Contrairement à l’idée généralement admise, il est à mon sens préférable que l’idée innovante ait fait l’objet d’une première tentative plus ou moins ratée : on pourra identifier les raisons de cet échec, éviter un certain nombre d’écueils dans le meilleur des cas, ou au pire prendre conscience de l’irréalisme du projet.
A mon sens, il est peu crédible qu’un novice ou un amateur (qui ne dispose généralement pas de 100k€) puisse remplacer à lui seul un équipe de programmeur pour un projet ambitieux. A l’inverse, je pense qu’il est exceptionnel (évidemment cela existe) qu’un ou plusieurs développeurs puissent concevoir une stratégie crédible dans un secteur qu’ils connaissent mal. Je crois que c’est la raison pour laquelle il existe beaucoup de start-up visant directement des professionnels de l’informatique (souvent des grandes entreprises).
Les discours tels que celui de « l’expert des projets d’entreprise » consiste, à mon avis, à entretenir le rêve du « self-made-man » alors que ce monsieur doit bien connaître la complexité des processus mis en jeu. D’ailleurs, du point de vue de l’investisseur, ne s’agit-il pas de reporter le risque initial du projet sur le temps et l’énergie d’un individu ? Sans excès de pessimisme, je pense que les « self-made-man » sont très rares : dès que les médias en trouvent un, ils ont tendance à le placarder en Une.
A l’inverse, je pense que l’association du gestionnaire et du programmeur est beaucoup plus réaliste et a de grandes chances d’aboutir sur ces projets.
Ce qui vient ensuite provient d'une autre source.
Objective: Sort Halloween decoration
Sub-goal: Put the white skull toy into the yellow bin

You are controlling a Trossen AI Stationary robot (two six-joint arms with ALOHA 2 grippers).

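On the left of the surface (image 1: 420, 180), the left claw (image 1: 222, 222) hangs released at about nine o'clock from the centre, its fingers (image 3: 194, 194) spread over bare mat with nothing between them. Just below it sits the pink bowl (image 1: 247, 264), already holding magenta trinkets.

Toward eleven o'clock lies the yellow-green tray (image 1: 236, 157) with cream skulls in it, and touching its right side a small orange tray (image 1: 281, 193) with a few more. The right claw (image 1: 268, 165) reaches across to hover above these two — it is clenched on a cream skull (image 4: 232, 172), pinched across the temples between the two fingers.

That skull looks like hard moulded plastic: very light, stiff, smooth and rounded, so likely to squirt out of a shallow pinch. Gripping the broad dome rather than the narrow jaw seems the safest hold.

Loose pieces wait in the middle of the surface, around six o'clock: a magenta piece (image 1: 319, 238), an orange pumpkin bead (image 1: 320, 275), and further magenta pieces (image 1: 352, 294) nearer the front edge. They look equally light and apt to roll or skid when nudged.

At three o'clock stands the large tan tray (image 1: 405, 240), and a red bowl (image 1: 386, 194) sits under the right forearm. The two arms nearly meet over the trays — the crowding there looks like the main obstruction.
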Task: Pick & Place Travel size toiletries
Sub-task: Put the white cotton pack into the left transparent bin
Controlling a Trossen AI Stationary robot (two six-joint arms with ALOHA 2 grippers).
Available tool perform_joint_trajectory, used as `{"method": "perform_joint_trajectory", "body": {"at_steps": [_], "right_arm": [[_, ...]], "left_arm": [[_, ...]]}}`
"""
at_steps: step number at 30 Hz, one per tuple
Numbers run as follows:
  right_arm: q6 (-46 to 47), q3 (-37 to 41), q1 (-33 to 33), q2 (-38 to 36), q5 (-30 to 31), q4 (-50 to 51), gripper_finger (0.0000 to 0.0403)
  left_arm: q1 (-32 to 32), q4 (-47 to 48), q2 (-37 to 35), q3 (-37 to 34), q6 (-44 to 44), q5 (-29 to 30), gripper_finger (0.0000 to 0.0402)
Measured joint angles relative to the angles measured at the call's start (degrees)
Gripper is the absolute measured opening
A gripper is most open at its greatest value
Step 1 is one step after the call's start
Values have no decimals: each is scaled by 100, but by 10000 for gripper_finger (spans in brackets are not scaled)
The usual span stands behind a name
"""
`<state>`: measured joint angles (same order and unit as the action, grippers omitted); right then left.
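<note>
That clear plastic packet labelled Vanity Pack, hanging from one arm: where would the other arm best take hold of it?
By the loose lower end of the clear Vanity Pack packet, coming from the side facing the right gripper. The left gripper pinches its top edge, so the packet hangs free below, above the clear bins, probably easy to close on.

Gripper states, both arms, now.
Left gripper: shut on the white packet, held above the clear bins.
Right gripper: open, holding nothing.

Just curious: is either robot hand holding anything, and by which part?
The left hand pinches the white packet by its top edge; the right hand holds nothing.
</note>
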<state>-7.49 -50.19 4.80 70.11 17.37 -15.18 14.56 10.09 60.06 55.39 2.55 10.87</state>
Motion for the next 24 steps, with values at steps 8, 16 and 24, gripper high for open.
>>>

Les premières réactions visant à « dénoncer » les pratiques de porteurs de projet qui promettent une rémunération après « succès » ou autre sont, à mon sens, le reflet d’une méconnaissance des uns et des autres :
- Les gestionnaires n’ont pas idée de l’énergie et du temps que demandent leur propres projets, ils peuvent même avoir tendance à relayer le programmeur au rôle de « salarié non rémunéré »
- Les informaticiens n’imaginent pas l’énergie et le temps nécessaire à promouvoir, à piloter, à convaincre dans le cadre une activité en création.
Les bons gestionnaires sont certainement aussi rares que les bons programmeurs. Mais l’évaluation d’un projet fait partie du métier du gestionnaire – si vous avez confiance dans les qualités professionnelles de cette personne, rien ne sert de porter des jugements hâtifs. Et la réciproque est vraie. La question pour réside plutôt dans la manière de se faire une opinion des qualités de cette personne et je pense qu’un informaticien ou un gestionnaire expérimentés ont tous deux cette compétence.
Les deux bords ont des intérêts communs à travailler ensemble, ce qui nécessite de connaître le travail et les préoccupations de l’autre pour pouvoir dialoguer avec lui d’égal à égal – et prendre des risques en commun.
Mais pour ce connaître, il faut d’abord se rencontrer : expliquer à l’autre et entendre ce que l’autre a à dire…et faire tomber un certain nombre de préjugés et de pratiques malheureuses.
Je pense que d’autres pays sont beaucoup plus avancés que nous dans ces échanges (notamment pendant la période des études), ce qui participe fortement au dynamisme de leurs start-up.